The warlike Pathans (or Pushtuns or Pukhtuns),
who live in NWFP and the adjoining areas of
Afghanistan, number about 17 million, making
themselves a race apart, a chosen people, and no
one has ever managed to subdue them. The Mughals,
Afghans, Sikhs, British and Russians have
suffered defeat at their hands. The Pathans are
divided into numerous sub-tribes and clans, each
defending its territory and honor. In addition,
the Pathans serve as Pakistan's first line of
defense along the Durand Line, the border drawn
in 1893 by Sir Mortimer Durand, then foreign
secretary of British India.
About 172 kms west of Rawalpindi/Islamabad by
road about half an hour by air lies the last
major town of Pakistan, the ancient and
legendary Peshawar, city of proud Pathans.
Peshawar the capital city of North-West Frontier
Province, is a frontier town, the meeting place
of the sub-continent and Central Asia. It is
also a place where ancient traditions jostle
with those of today, where the bazaar in the old
city has changed little in the past hundred
years except to become the neighbor of a modern
university, some modern hotels, several
international banks and one of the best museums
in Pakistan.
No other city is quite like old Peshawar. The
bazaar within the walls is like an American Wild
movie costumed as a Bible epic.

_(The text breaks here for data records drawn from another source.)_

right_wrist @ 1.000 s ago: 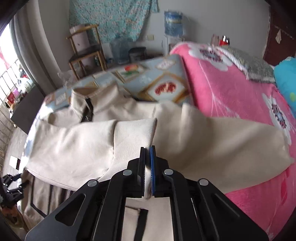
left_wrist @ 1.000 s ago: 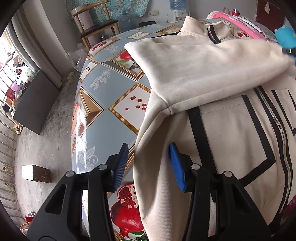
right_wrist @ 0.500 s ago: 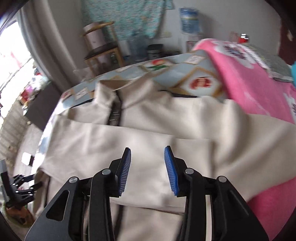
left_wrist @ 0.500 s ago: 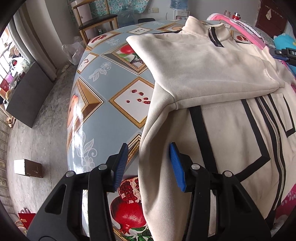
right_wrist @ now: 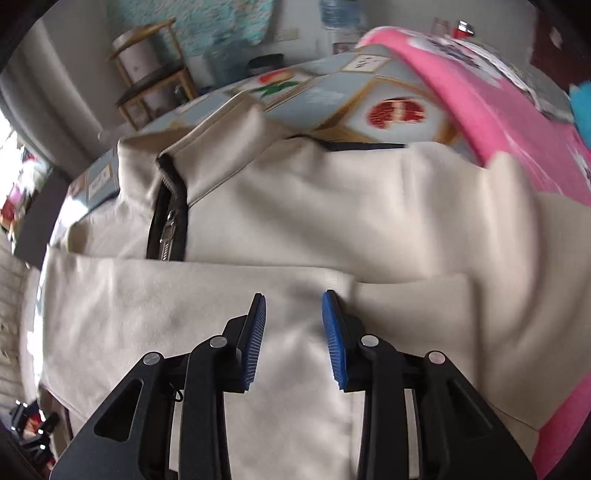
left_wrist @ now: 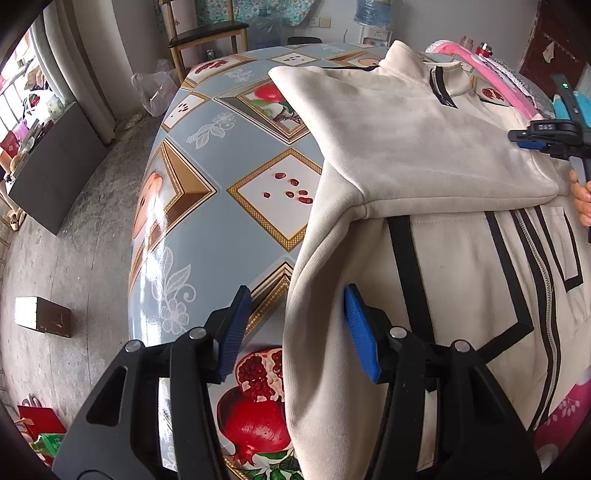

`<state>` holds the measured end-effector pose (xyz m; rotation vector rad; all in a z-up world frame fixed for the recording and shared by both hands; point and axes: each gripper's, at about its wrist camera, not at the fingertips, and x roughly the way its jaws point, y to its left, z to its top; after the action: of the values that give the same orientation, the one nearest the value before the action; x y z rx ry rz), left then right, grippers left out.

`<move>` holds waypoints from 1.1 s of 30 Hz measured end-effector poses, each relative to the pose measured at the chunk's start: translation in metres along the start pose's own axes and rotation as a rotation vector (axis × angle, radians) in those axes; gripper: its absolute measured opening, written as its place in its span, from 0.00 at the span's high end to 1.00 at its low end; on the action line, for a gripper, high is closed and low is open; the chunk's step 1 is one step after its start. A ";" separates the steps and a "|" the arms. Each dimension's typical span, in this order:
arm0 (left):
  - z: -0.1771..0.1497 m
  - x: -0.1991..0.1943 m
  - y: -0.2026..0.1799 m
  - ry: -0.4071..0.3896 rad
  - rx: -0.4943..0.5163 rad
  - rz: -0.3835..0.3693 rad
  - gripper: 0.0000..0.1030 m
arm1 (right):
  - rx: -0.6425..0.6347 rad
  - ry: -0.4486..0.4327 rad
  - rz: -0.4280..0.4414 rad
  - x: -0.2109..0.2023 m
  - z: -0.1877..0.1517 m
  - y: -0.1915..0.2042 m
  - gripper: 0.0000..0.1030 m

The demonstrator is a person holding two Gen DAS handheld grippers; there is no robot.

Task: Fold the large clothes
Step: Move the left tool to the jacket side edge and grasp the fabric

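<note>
A cream jacket [left_wrist: 424, 229] with black stripes and a zip lies face up on the patterned table [left_wrist: 221, 206]. One sleeve [left_wrist: 424, 147] is folded flat across its chest. My left gripper [left_wrist: 295, 295] hangs over the jacket's side edge, one pad over the table and one over the cloth. Its jaws are opening and press on nothing. In the right wrist view my right gripper [right_wrist: 294, 299] hovers just above the sleeve's [right_wrist: 166, 306] end, below the collar [right_wrist: 207, 147]. Its jaws are closing, with no cloth pinched between them. It also shows at the far right as the right gripper [left_wrist: 546, 133].
A pink flowered bedcover [right_wrist: 517, 122] borders the table on the right, and the jacket's other sleeve [right_wrist: 480, 258] runs onto it. A person's hand [left_wrist: 581, 199] shows at the right edge. A wooden chair [left_wrist: 207, 33] stands beyond the table. A small box [left_wrist: 42, 317] sits on the floor.
My right gripper let go of the sleeve's end and dropped lower over it. The sleeve now lies flat across the chest. My left gripper stayed put and its jaws widened slightly.
</note>
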<state>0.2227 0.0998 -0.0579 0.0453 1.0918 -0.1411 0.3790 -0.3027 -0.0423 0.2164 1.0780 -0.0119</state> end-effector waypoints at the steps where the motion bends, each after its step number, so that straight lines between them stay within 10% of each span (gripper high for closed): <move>1: 0.000 0.000 0.000 -0.001 0.000 -0.002 0.51 | -0.009 -0.003 -0.005 -0.007 -0.003 -0.001 0.69; 6: -0.001 -0.001 0.003 -0.003 -0.017 -0.019 0.51 | -0.110 0.008 0.011 -0.033 -0.016 0.022 0.52; 17: -0.016 -0.012 0.009 -0.006 -0.034 -0.022 0.51 | -0.309 0.107 0.112 0.004 -0.028 0.128 0.51; 24: -0.015 -0.022 0.018 -0.031 -0.052 -0.059 0.51 | -0.301 0.080 0.015 0.037 0.001 0.133 0.51; 33: 0.085 -0.014 0.050 -0.053 -0.235 -0.293 0.51 | -0.129 0.032 0.128 0.012 0.017 0.099 0.51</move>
<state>0.2980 0.1414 -0.0079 -0.3285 1.0517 -0.2746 0.4110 -0.2077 -0.0282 0.1695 1.0909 0.1762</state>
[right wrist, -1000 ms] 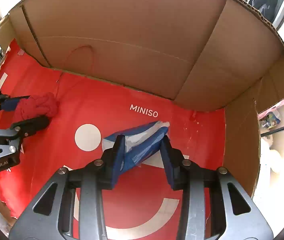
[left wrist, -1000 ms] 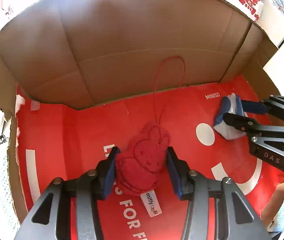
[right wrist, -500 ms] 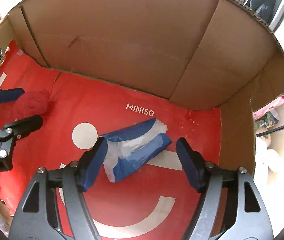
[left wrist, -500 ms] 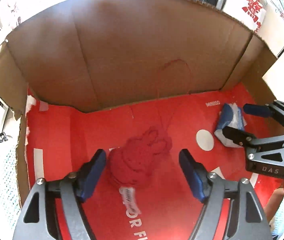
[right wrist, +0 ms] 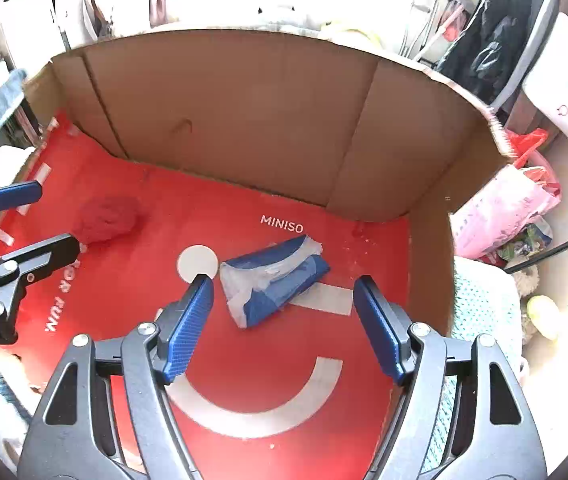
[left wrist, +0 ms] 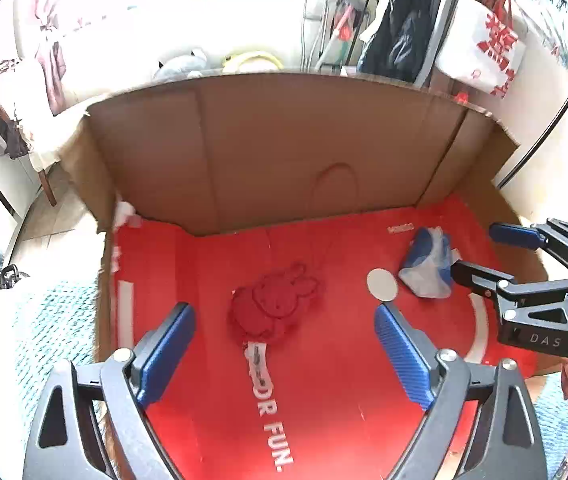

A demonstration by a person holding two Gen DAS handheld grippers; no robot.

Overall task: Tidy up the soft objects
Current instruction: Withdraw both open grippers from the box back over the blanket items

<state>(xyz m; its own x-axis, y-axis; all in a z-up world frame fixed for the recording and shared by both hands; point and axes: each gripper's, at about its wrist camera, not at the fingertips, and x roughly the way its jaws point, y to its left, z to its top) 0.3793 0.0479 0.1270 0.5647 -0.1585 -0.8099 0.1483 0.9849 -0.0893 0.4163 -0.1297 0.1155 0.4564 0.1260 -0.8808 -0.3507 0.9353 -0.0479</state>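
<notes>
Red plush rabbit (left wrist: 274, 312) lies released on the box floor (left wrist: 324, 400) beneath the left tool (left wrist: 284, 350), whose jaws are opening. Right view: blue-white packet (right wrist: 274, 282) rests free below the parted right tool (right wrist: 284, 326). Both items appear placed.

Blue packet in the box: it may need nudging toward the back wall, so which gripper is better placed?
Right gripper: the blue packet lies just ahead of its open jaws; left gripper faces the red plush.

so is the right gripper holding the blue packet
No, the blue packet lies on the red box floor with the right gripper open above it.
</notes>
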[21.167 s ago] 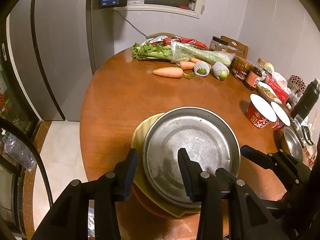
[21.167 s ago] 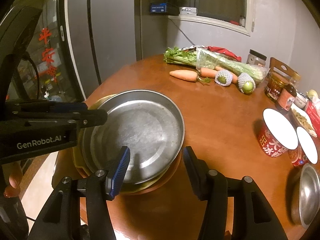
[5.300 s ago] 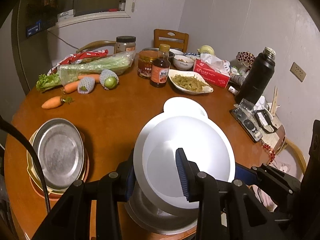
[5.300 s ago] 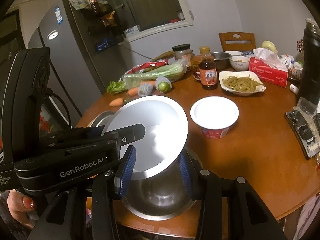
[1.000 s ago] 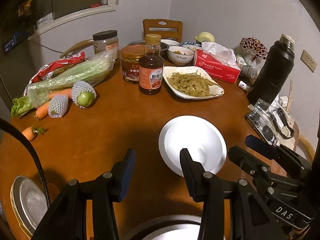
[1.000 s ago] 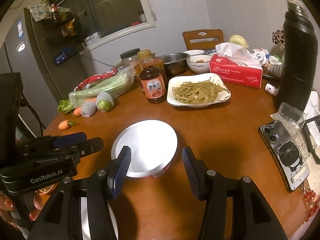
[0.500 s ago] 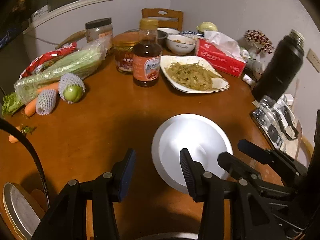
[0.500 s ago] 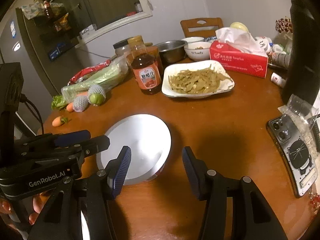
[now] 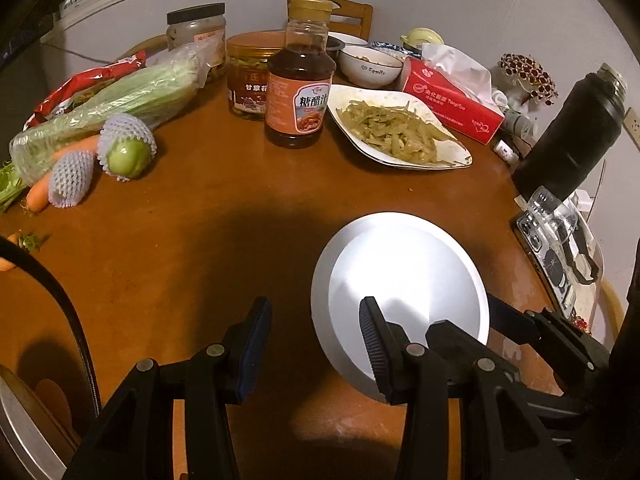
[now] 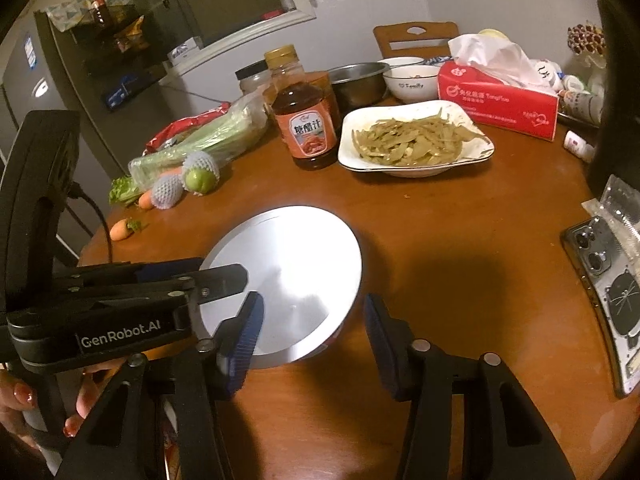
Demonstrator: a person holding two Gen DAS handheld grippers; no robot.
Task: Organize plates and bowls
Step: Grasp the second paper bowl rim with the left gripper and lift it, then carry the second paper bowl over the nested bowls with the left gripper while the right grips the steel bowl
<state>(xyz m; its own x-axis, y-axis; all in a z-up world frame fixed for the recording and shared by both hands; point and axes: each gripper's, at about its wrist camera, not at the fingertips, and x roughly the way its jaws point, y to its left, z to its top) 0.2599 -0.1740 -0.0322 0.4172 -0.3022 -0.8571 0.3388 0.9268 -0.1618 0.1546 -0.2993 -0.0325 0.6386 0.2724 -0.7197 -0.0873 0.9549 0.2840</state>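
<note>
Wooden round table point(image 10: 460, 240) is carrying a white-lidded cup point(image 10: 288, 272) near its front edge. Both grippers are flanking it, seemingly lining up a lift: left gripper point(image 9: 314, 344) apart and empty, right gripper point(image 10: 310, 336), jaws just narrowing, not yet pressing. Behind, a white dish point(image 10: 416, 148) is holding shredded vegetables.

The round wooden tabletop point(image 9: 208, 208) carries a white-lidded cup point(image 9: 400, 280) near its front edge. Behind stand a sauce bottle point(image 9: 300, 80), a plate of vegetables point(image 9: 396, 132) and a tissue box point(image 9: 452, 100).
</note>
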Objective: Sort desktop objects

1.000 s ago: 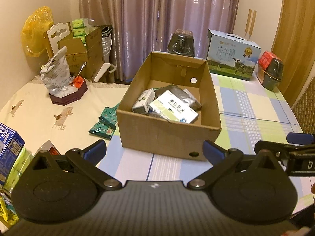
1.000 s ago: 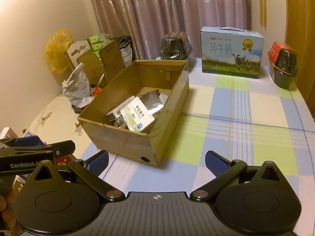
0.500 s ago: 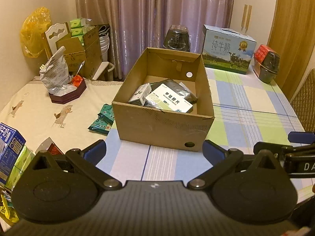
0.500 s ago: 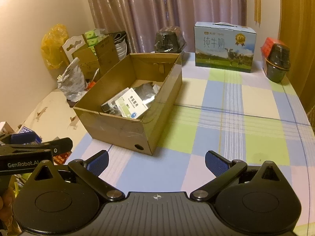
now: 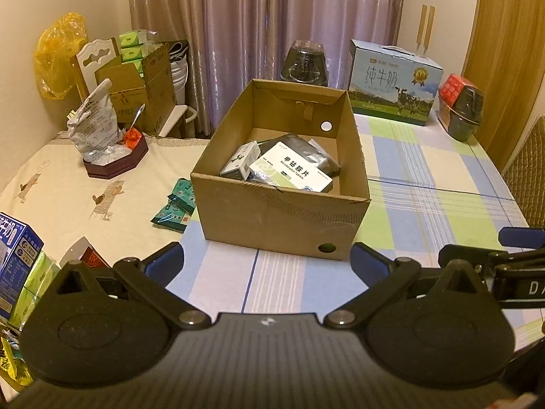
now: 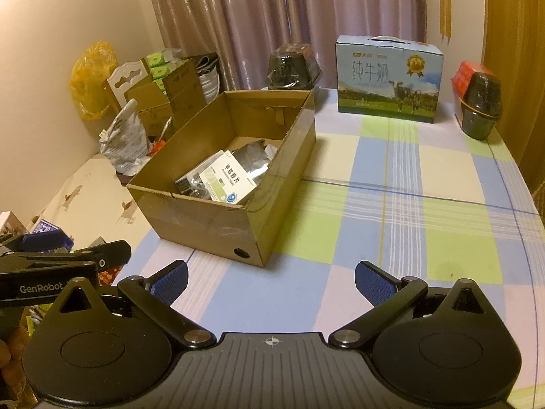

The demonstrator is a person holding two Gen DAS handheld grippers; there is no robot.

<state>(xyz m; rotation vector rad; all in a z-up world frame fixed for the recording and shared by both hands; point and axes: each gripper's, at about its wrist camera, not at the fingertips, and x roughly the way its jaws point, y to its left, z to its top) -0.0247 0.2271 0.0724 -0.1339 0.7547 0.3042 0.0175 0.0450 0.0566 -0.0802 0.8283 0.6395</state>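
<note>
Fingers (image 5: 167, 262) farther back from cardboard box (image 5: 272, 218).

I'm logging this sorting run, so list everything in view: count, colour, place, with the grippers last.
Open brown cardboard box: one, table centre.
White-and-green medicine carton: one, inside the box, on top.
Small white carton: one, inside the box, left of it.
Dark foil pouch: one, inside the box, behind.
Teal snack packets: a few, on the cream cloth left of the box.
Blue milk gift carton: one, far table edge.
Dark plastic-wrapped tubs: two, behind the box and far right.
Silver foil bag: one, on a maroon tray, far left.
Checked tablecloth: one, right half of the table.
Left gripper: black, blue pads, open.
Right gripper: same, open.
</note>
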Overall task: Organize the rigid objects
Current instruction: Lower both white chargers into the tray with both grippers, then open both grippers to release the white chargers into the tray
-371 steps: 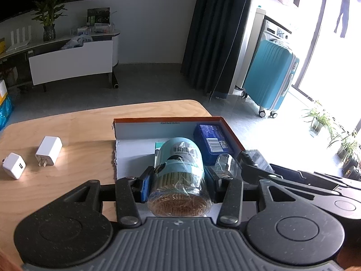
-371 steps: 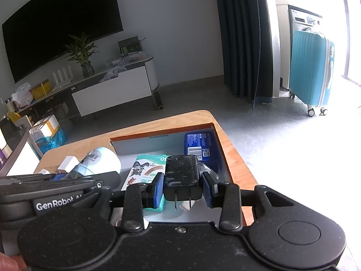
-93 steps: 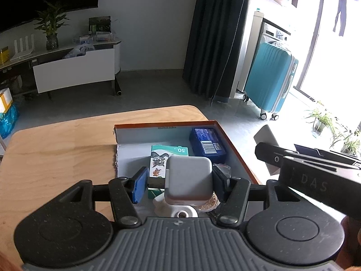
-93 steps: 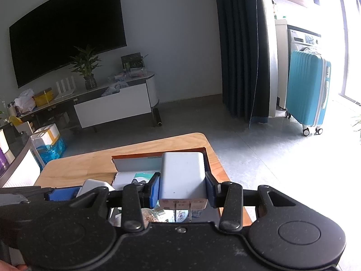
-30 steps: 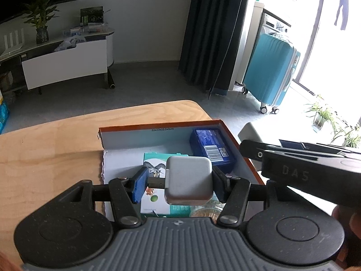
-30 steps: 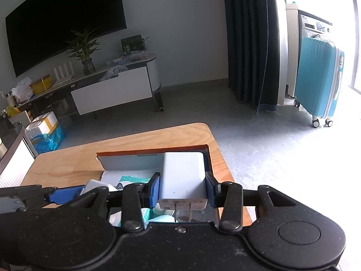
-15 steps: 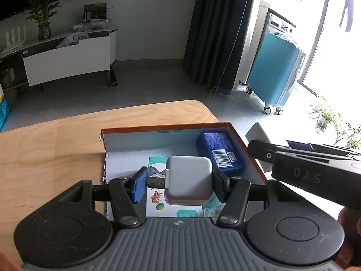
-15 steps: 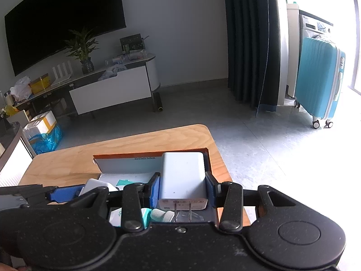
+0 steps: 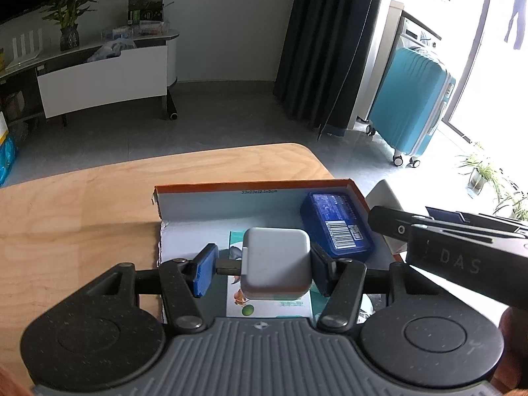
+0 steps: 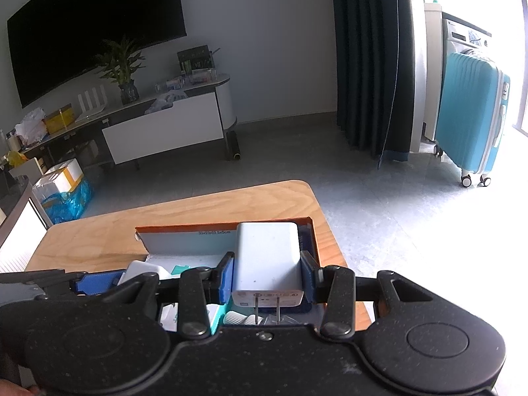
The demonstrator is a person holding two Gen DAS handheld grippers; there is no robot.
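Left gripper (image 9: 262, 265) jaws clamp a square white charger (image 9: 276, 265) above the orange-rimmed box (image 9: 257, 185), near its front. Right gripper (image 10: 266, 279) jaws clamp a taller white charger (image 10: 268, 262), prongs toward cam, over the box's right side. "DAS" on right gripper body. Wood bench (image 9: 82, 217); teal suitcase (image 9: 411, 105), TV (image 10: 95, 33).

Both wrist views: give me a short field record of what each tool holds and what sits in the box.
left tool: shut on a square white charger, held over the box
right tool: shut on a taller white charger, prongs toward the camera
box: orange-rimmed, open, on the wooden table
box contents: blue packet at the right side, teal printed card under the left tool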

Pathan tribesmen
stroll down the street with their hands hidden
within their shawls, their faces half obscured
by the loose ends of their turbans. (With his
piercing eyes and finely chiseled nose, the
Pathan must be the handsomest man on earth).
On the other side of the railway line is the
cantonment, its tree-lined streets wide and
straight as they pass gracious gardens.
Clubs, churches, schools, The Mall, Saddar
Bazaar and the airport round out the British
contribution to the modernization of Peshawar.
Further west is University Town, Peshawar's
newest section and the site of Peshawar
University.
A local book, Peshawar, History City of the
Frontier, by A.H. Dani and published by Khyber
Mail Press in 1969, makes a good first purchase.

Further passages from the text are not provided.